Gig Review: How to Build a Girl


So, yesterday evening my daughter and I jumped on a train to Bristol for a girls night out. I say jumped on a train. Husband actually drove us to the station and came inside to buy our tickets, because manned ticket offices are just so last year and I am utterly inept when it comes to machines. If I ever have to face a cyber army that demands I remember any sort of number or password under pressure then I am doomed.

Prior to setting off on this latest adventure I had Googled the hell out of Bristol centre, plotting and memorising our journey from station to venue. Wonder of wonders, I broke the habit of a lifetime and did not get lost. We traversed that mile across the city like pros. Can I say that? Do you now have a picture in your head of a different type of street walker? Moving swiftly on…

I had promised daughter food, but when it came down to it was rendered useless in the face of vast quantities of people, buildings and traffic. Realising that there was a risk she may not be fed, daughter took me in hand and marched me across streets filled with street art and and an eclectic mix of people such as would never make an appearance in our sheltered little corner of Wiltshire. It was fabulous. We found a supermarket, stocked up on picnic items, and went to sit, eat and watch the world go by. I had never before realised that, just as London has its black taxi cabs, Bristol has blue. Simple pleasures.

Suitably sustained for the evening ahead we made our way to the venue, Colston Hall, where Caitlin Moran was due to take to the stage to tell us How To Build a Girl.

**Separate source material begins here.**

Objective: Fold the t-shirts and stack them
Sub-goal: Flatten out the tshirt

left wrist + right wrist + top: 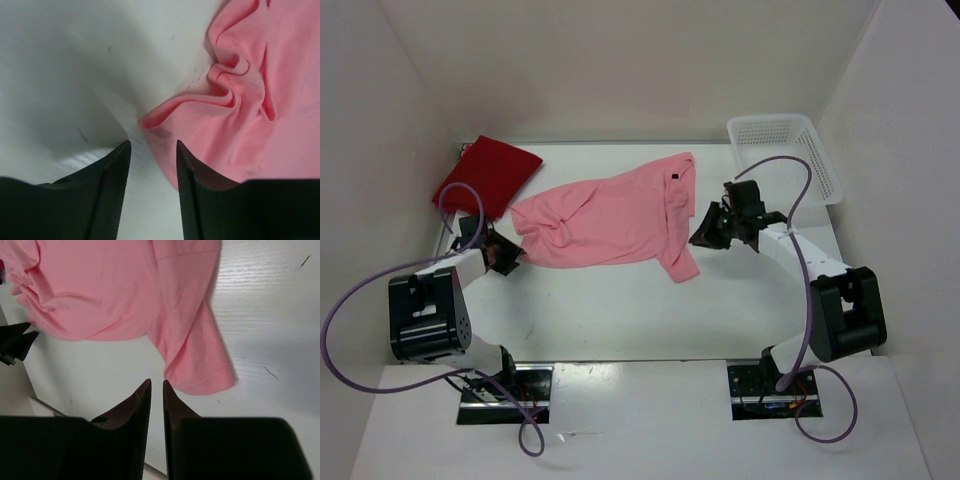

What can I say about Caitlin Moran? She comes across as outrageous, irrepressible, hilarious, rude and slightly bonkers. She is also as real and inspiring as any entertainer I have had the pleasure to go see live. Within the first half hour she had the 1769 women and 53 men in the sold out venue standing on their chairs shouting “I AM A FEMINIST!” My daughter and I were right there, seven rows back. The only members of the audience who didn’t join in were the ones who fell off their flip up chairs, victims perhaps of the lure of the bars on such a hot, summer’s night.


The evening was such fun. I loved the fact that the audience, although mainly women, were of all shapes, sizes and styles. Theatre attracts the affluent, music gigs the fans, Caitlin attracted women in all their incarnations. It was refreshing to feel at home, not to have to even think about what I looked like despite being out in public. It was a rare and thought provoking experience.

And my daughter loved it too, she even thanked me for taking her. At seventeen she was amongst the youngest in the audience, which I thought a shame. Young women would benefit from hearing this message presented in such an amusing and irreverent way. Woman are normal even though we are not men, we should not allow ourselves to be conditioned to feel shame.

A great night out was completed with a slow exit from the hall during which we saw Caitlin taking more photographs of the crowd with her phone. I loved the thought that she was as blown away by the camaraderie as the rest of us. Daughter and I made our way back through the buzzing city streets of Bristol, avoiding the leers of passing men, to catch our train home.

Thank you to My Independent Bookshop for providing us with tickets to this event. Daughter was most impressed that I was on a gig guest list, and very much enjoyed being my plus 1.



One comment on “Gig Review: How to Build a Girl

  1. crocheticipation says:

    Sounds like a while lot of fun from beginning to end. Glad you had a girls night out!